Most of the teen clones have traits that correspond to their originals: Abe Lincoln (Will Forte) is earnest and awkward, Joan of Arc (Nicole Sullivan) is a moody goth kid, while cool kids, John F. Kennedy (Christopher Miller) and Cleopatra (Christa Miller), rule the school. Some, on the other hand, are decidedly not like their real-life counterparts; the show's depiction of Gandhi (Michael McDonald) as a horny goofball was deemed so offensive by some viewers in India that they launched a hunger strike.

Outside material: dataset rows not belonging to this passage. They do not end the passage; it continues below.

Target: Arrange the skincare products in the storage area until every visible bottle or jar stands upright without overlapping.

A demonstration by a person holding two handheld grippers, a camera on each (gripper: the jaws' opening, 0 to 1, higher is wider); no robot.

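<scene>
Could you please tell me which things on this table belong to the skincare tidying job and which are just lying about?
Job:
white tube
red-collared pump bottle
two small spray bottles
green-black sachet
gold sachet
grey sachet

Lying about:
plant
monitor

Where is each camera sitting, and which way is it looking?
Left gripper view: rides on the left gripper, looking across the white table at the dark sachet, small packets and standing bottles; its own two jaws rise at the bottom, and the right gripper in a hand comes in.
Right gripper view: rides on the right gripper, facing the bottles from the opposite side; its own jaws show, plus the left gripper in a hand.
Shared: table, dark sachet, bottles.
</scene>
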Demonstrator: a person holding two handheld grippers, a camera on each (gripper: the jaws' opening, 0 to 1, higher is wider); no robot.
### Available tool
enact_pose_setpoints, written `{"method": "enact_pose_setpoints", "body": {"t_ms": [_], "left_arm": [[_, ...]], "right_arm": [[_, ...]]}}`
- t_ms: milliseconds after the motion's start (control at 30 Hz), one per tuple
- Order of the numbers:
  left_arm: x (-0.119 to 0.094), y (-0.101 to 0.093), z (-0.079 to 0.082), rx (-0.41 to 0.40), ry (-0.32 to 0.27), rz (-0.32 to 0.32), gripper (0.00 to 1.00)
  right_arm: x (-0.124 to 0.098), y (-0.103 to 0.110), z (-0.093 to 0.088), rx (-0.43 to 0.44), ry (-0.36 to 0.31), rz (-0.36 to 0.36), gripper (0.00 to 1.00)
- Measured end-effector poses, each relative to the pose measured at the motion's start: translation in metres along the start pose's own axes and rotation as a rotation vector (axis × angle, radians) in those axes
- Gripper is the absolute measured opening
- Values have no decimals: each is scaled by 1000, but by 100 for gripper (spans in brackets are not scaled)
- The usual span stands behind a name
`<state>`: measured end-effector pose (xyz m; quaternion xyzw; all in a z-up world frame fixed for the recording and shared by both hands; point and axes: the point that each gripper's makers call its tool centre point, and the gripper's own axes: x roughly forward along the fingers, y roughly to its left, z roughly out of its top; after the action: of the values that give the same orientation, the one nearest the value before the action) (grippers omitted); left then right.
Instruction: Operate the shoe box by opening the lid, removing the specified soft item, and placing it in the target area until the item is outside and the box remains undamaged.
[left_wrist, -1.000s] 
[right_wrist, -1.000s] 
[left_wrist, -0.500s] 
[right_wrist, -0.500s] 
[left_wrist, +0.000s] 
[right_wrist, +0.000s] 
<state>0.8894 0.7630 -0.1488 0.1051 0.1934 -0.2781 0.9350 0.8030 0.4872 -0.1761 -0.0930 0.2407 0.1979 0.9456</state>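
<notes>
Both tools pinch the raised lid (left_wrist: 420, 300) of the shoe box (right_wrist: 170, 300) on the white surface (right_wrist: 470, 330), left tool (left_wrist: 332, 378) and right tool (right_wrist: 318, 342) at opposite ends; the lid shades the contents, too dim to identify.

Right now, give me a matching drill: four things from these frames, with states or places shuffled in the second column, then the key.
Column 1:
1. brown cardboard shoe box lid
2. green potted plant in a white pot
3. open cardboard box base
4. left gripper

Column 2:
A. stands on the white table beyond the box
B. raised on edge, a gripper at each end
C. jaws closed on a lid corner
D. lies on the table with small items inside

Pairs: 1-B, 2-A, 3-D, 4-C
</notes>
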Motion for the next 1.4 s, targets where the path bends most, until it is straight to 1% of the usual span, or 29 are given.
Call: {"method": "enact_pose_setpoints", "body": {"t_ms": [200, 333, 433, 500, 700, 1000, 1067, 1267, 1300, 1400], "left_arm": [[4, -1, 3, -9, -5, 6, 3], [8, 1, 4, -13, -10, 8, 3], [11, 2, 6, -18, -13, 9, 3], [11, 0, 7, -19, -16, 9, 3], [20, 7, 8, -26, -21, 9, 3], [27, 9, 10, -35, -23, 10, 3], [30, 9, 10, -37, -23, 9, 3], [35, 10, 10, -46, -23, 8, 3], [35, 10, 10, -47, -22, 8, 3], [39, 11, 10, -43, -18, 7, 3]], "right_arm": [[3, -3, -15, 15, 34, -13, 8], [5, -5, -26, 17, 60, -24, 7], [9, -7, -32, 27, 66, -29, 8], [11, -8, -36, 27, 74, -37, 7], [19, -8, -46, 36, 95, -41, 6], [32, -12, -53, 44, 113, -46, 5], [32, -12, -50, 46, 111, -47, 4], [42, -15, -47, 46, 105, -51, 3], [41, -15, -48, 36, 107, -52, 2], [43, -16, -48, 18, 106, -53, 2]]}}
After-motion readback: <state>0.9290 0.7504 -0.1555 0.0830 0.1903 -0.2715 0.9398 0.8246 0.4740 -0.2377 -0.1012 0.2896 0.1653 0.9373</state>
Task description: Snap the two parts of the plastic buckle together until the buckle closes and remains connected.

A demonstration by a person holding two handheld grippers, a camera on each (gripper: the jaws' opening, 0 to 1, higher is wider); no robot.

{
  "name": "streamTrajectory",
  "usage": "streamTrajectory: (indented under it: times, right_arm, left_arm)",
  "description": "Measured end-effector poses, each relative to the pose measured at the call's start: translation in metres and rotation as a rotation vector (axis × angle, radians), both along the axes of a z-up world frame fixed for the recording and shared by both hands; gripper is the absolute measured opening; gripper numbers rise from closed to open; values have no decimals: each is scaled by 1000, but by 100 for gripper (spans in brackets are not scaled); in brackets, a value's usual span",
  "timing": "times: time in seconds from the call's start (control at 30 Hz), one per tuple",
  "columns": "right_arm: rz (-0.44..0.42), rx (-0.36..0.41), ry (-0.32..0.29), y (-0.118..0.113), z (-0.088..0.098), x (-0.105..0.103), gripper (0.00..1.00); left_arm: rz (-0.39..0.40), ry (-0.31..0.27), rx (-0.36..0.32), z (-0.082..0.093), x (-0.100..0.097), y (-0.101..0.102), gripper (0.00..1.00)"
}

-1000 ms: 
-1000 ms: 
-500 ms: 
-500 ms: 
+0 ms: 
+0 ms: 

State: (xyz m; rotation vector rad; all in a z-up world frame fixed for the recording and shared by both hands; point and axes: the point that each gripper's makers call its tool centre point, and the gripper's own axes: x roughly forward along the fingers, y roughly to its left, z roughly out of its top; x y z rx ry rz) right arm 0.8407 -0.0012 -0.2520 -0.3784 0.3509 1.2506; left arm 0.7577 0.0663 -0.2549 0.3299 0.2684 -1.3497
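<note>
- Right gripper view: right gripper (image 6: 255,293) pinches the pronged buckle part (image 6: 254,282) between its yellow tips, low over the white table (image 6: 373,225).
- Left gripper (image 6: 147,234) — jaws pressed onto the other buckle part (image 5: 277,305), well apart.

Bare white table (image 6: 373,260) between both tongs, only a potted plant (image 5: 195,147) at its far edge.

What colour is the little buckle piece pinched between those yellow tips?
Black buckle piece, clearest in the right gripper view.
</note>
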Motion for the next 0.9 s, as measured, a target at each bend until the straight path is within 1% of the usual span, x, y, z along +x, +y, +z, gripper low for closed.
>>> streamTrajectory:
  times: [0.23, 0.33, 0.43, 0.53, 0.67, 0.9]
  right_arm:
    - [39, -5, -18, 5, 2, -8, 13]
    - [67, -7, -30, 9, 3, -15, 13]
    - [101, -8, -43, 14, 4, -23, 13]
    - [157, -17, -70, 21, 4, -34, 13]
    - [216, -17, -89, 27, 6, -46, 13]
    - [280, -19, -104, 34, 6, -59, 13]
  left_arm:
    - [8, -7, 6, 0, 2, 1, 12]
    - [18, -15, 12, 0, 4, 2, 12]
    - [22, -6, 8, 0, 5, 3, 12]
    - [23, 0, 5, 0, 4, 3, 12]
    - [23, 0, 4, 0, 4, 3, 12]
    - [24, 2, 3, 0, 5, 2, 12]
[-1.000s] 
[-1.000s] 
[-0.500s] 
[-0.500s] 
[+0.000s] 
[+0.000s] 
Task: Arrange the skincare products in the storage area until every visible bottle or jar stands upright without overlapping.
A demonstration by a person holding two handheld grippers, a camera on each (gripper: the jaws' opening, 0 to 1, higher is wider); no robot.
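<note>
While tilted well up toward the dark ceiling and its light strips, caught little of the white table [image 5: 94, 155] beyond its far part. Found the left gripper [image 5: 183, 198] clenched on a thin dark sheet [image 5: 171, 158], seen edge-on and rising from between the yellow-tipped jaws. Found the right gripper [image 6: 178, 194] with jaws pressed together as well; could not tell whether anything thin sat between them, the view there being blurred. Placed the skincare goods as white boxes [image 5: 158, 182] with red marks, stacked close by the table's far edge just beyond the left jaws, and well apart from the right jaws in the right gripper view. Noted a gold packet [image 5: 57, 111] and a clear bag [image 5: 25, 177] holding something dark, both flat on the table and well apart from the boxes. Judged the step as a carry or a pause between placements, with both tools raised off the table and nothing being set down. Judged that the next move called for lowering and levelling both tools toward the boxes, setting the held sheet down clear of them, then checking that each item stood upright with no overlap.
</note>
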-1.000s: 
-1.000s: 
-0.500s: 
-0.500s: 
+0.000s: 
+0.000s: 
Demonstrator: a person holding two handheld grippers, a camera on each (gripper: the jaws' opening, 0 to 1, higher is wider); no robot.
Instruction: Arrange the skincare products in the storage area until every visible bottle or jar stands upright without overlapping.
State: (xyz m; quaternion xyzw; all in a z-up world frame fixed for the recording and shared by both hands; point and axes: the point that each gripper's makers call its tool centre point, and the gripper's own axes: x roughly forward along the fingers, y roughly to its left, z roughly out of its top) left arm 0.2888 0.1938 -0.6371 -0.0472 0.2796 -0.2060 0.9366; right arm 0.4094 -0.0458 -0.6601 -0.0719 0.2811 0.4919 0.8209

Lawrence had a co-creator credit on the series, but the show was the brainchild of animation wunderkinds Phil Lord and Christopher Miller. The two would later bring the same brand of dopey absurdism to the "21 Jump Street" franchise, "The Lego Movie," and the Fox series, "The Last Man on Earth." In 2021, "Clone High" fans got the update they've been waiting for as it was announced that a second season is coming to HBO Max in 2023.

1. Ted Lasso

Ted Lasso (Jason Sudeikis) doesn't belong in London coaching AFC Richmond, and in fact, for much of Season 1, he doesn't know why he's there. New team owner Rebecca Welton (Hannah Waddingham) plans to run the franchise into the ground as an act of revenge against her ex-husband and the team's former owner (Anthony Head), and to do so she has hired an internet-famous American college football coach who doesn't know the first thing about soccer. But Ted thrives in an environment where he was set up to fail, and soon, not even Rebecca can resist rooting for him.

"Ted Lasso" faced a similar uphill battle on its way to becoming a feel-good phenomenon and awards magnet. The character was originally conceived by Sudeikis and writers Joe Kelly and Brendan Hunt (who plays Ted's assistant, Coach Beard) for a series of NBC Sports promos. But the show soared on the strength of its cast, particularly Sudeikis, Waddingham, and "Shrinking" co-creator Brett Goldstein as the cranky veteran player, Roy Kent.

Lawrence served as executive producer and showrunner for the first two seasons, bringing in some familiar story elements — Rebecca and her assistant Higgins (Jeremy Swift) have a distinct Dr. Kelso and Ted vibe — while also not ignoring the darker side of Ted's sometimes manic positivity. Season 3 is set to premiere in March 2023, and while Lawrence remains involved in the show as a producer, Sudeikis has taken over showrunner duties (via Decider).